The problem: The whole listing is to be printed again exactly.

Exercise data:
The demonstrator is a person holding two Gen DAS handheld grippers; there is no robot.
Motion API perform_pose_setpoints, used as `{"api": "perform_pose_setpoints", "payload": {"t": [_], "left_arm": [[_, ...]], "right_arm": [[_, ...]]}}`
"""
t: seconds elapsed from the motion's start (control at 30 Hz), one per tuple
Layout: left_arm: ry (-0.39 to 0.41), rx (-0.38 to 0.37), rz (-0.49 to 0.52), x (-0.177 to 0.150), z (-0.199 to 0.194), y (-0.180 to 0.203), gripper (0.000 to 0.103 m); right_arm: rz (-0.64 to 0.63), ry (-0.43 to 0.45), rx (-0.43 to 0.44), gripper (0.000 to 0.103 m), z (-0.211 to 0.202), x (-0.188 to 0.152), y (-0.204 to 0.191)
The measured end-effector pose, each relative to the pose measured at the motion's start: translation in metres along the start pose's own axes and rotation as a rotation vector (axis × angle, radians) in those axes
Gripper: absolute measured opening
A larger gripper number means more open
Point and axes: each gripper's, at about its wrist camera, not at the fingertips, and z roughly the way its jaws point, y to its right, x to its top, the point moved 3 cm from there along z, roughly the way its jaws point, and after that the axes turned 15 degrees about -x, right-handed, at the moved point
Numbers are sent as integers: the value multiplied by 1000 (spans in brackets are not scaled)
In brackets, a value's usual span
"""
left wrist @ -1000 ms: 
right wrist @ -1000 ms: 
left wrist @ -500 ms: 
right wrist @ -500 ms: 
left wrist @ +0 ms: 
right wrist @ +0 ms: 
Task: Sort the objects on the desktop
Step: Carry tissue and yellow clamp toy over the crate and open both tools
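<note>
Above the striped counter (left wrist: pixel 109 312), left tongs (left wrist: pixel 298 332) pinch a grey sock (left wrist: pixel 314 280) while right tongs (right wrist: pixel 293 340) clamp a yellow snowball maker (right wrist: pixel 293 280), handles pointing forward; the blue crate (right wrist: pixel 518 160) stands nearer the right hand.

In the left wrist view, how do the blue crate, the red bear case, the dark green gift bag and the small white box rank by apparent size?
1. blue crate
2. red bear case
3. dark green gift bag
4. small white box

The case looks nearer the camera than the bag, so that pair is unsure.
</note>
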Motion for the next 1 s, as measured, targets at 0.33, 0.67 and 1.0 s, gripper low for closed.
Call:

Expected output:
The demonstrator is a person holding two Gen DAS handheld grippers; there is no robot.
Motion API perform_pose_setpoints, used as `{"api": "perform_pose_setpoints", "payload": {"t": [_], "left_arm": [[_, ...]], "right_arm": [[_, ...]]}}`
"""
t: seconds elapsed from the motion's start (control at 30 Hz), one per tuple
Layout: left_arm: ry (-0.39 to 0.41), rx (-0.38 to 0.37), rz (-0.49 to 0.52), x (-0.177 to 0.150), z (-0.199 to 0.194), y (-0.180 to 0.203), gripper (0.000 to 0.103 m); right_arm: rz (-0.64 to 0.63), ry (-0.43 to 0.45), rx (-0.43 to 0.44), gripper (0.000 to 0.103 m), z (-0.211 to 0.202), x (-0.188 to 0.152), y (-0.204 to 0.191)
The measured end-effector pose, each relative to the pose measured at the motion's start: translation in metres along the start pose's own axes and rotation as a rotation vector (axis × angle, radians) in those axes
Gripper: absolute measured opening
A larger gripper number means more open
Point and axes: each gripper's, at about its wrist camera, not at the fingertips, and z roughly the way its jaws point, y to its right, x to its top, the point moved 3 cm from there along z, roughly the way its jaws point, and after that the axes turned 15 degrees about -x, right-handed, at the moved point
Numbers are sent as integers: the value multiplied by 1000 (spans in brackets are not scaled)
In brackets, a value's usual span
"""
left wrist @ -1000 ms: 
right wrist @ -1000 ms: 
left wrist @ -500 ms: 
right wrist @ -500 ms: 
left wrist @ +0 ms: 
right wrist @ +0 ms: 
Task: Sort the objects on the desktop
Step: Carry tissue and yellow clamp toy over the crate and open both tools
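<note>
Above the striped counter (left wrist: pixel 109 312), left tongs (left wrist: pixel 298 332) pinch a grey sock (left wrist: pixel 314 280) while right tongs (right wrist: pixel 293 340) clamp a yellow snowball maker (right wrist: pixel 293 280), handles pointing forward; the blue crate (right wrist: pixel 518 160) stands nearer the right hand.

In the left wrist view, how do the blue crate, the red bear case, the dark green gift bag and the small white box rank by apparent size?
1. blue crate
2. red bear case
3. dark green gift bag
4. small white box

The case looks nearer the camera than the bag, so that pair is unsure.
</note>
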Motion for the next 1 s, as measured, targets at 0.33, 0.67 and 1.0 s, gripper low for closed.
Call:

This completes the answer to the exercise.